» Recorded information
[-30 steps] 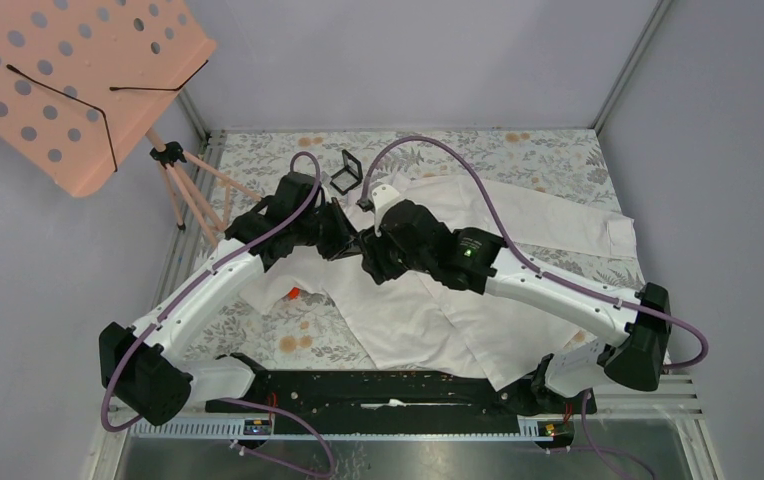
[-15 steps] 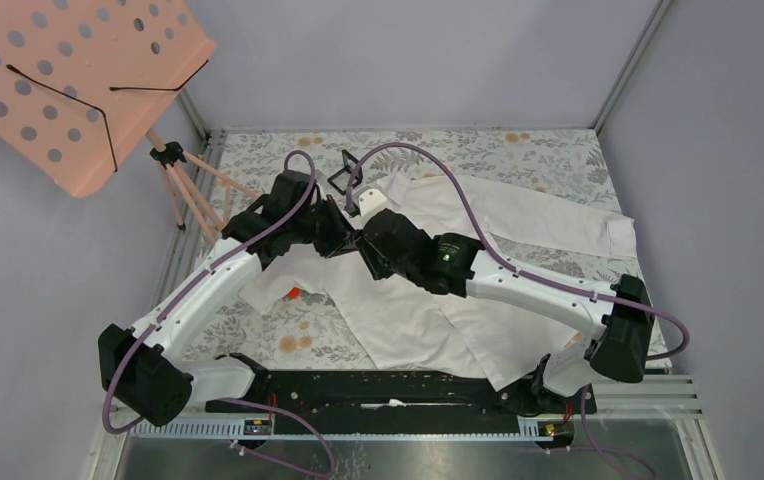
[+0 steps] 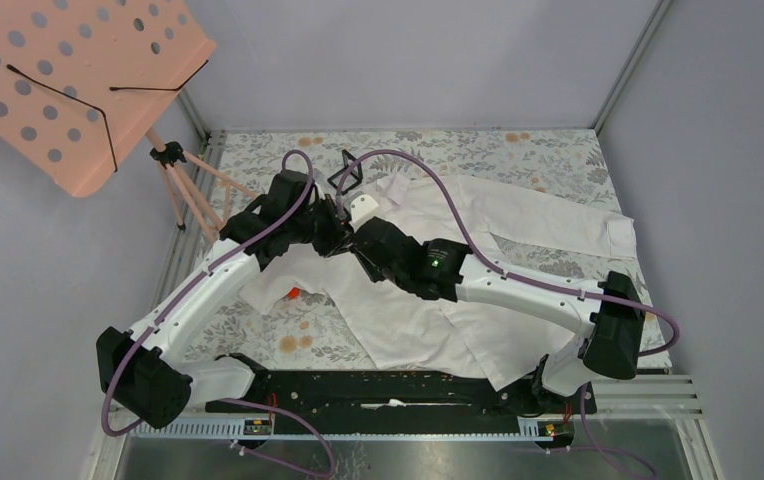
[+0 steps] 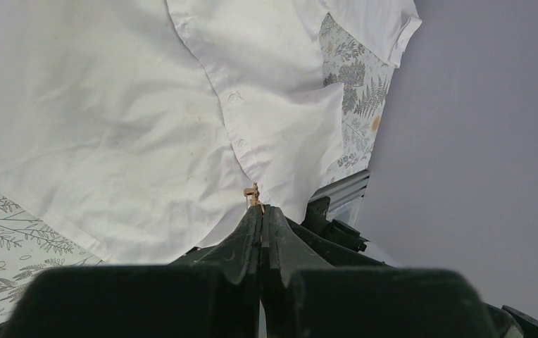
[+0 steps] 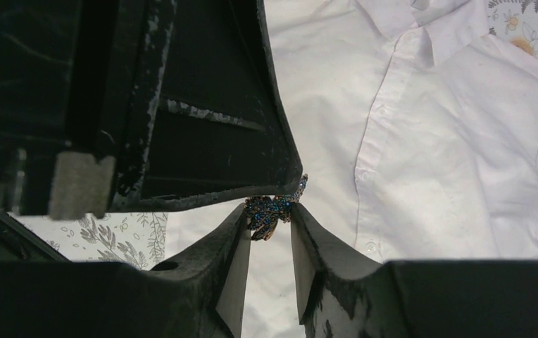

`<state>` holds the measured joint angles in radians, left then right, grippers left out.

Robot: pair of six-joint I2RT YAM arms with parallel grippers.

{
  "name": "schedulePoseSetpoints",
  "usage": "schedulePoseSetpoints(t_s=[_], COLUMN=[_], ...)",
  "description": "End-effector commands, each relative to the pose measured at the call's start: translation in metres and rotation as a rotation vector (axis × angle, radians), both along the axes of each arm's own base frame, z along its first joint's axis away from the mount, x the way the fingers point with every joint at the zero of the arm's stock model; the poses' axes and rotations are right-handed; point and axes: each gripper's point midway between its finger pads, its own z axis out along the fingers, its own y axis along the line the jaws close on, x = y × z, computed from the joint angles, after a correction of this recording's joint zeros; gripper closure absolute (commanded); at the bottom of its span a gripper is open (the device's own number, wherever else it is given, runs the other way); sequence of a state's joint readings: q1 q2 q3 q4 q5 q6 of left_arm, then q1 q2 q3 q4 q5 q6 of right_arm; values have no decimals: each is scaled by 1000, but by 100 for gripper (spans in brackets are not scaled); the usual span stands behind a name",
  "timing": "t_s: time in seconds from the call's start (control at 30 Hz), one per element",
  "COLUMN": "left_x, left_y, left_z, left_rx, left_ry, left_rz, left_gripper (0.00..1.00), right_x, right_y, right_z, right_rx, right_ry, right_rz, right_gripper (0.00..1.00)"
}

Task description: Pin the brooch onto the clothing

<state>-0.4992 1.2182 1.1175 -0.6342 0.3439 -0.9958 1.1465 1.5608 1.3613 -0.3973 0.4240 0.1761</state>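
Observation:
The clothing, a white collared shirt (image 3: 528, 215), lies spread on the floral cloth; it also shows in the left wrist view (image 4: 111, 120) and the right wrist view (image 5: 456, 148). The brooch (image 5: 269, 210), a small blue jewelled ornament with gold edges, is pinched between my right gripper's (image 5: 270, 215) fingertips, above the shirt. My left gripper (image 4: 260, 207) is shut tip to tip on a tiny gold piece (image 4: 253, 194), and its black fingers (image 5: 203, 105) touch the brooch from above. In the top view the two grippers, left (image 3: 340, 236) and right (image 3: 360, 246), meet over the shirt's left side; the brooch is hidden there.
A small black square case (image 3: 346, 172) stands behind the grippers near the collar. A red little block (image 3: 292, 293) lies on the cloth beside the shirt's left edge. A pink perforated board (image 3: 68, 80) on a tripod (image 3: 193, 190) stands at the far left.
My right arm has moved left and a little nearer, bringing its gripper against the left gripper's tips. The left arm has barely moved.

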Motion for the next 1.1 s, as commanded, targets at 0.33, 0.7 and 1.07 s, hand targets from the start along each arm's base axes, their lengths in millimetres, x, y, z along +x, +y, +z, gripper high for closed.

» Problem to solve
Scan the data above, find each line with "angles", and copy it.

» Task solution
`<state>` holds the measured joint angles in radians, left then right, grippers left out.
  "description": "End-effector commands, each relative to the pose measured at the call's start: translation in metres and rotation as a rotation vector (axis × angle, radians), both along the axes of each arm's own base frame, z along its first joint's axis away from the mount, x the way the fingers point with every joint at the zero of the arm's stock model; the poses' axes and rotations are right-handed; point and axes: each gripper's point midway between its finger pads, its own z axis out along the fingers, its own y axis along the line the jaws close on, x = y × z, computed from the joint angles, after a correction of this recording's joint zeros; gripper closure absolute (commanded); at the bottom of its span a gripper is open (the device's own number, wherever else it is given, runs the other way); sequence of a state's joint readings: q1 q2 q3 q4 q5 q6 of left_arm, then q1 q2 q3 q4 q5 q6 of right_arm; values have no decimals: each is scaled by 1000, but by 100 for gripper (spans in brackets are not scaled); the usual span stands behind a name",

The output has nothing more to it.